Local presence and cultural specificity matter. Social services are inherently local — they require an understanding of local communities, languages, cultural norms, and service delivery networks. Cross-border participation in social services procurement is relatively rare, but not impossible. If you are considering cross-border bids, demonstrate your understanding of the local context and your plan for local delivery (potentially through local partners or subcontractors).

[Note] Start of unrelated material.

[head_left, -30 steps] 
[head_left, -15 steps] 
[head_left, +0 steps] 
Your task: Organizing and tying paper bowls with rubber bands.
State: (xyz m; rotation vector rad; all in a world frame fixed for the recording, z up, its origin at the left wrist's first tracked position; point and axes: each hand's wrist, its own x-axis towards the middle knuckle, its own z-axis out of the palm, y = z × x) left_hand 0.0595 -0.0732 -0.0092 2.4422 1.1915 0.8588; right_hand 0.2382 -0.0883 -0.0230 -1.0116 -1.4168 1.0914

Engage with service user involvement. Many social services procurements include service user involvement in the evaluation process — current or past users of the service may participate in provider selection through interviews, site visits, or reference panels. Prepare for this by: maintaining strong relationships with the people you serve, collecting testimonials and outcome data, and demonstrating a person-centered approach in your tender submission.
Related Concepts
- Procedure — Social services use adapted procedures under the light touch regime rather than standard EU procedure types.
- Contract Notice — Required for social services above EUR 750,000, published on TED.
- EU Threshold — The EUR 750,000 light touch threshold is separate from and higher than the standard services thresholds.
- CPV — The classification codes that identify which services fall under Annex XIV.
- MEAT — Quality-focused MEAT evaluation is particularly common in social services procurement.
- Award Criteria — Social services procurement often uses specialized quality criteria beyond standard procurement practice.
Frequently Asked Questions
Why do social services have a higher threshold than other services?
The higher threshold (EUR 750,000 vs. EUR 221,000 for sub-central services) reflects the limited cross-border dimension of social services. Health care, social work, education, and similar services are typically delivered locally, in the local language, by organizations embedded in the local community. The EU legislator determined that the administrative burden of full EU procurement rules was disproportionate for these services, since cross-border competition is rare. The higher threshold means smaller social services contracts can be procured under national rules alone, reducing bureaucratic burden while still requiring EU-level transparency for the largest contracts.
Can a for-profit company win a social services contract?
Yes, absolutely. The light touch regime does not restrict participation to non-profit organizations (unless the specific contract is reserved under Article 77). For-profit companies regularly win social services contracts in areas such as security services, catering, cleaning, and certain healthcare services. However, in quality-focused social care areas (residential care, community care, mental health), non-profit and social enterprise providers often have a competitive advantage due to their mission alignment, reinvestment of surplus into service quality, and deeper community relationships.
What happens below the EUR 750,000 threshold?
Below the light touch threshold, no EU directive rules apply. The procurement is governed entirely by national law and the general Treaty principles (transparency, equal treatment, non-discrimination, proportionality). In practice, this means Member States' national procurement laws apply — and these vary significantly. Some Member States (such as the Netherlands and Germany) impose quite detailed national rules for below-threshold social services procurement. Others (such as some Southern European countries) provide minimal regulation below the threshold. Contracting authorities are always bound by the Treaty principles, meaning they cannot discriminate on grounds of nationality or artificially restrict competition, even below the threshold.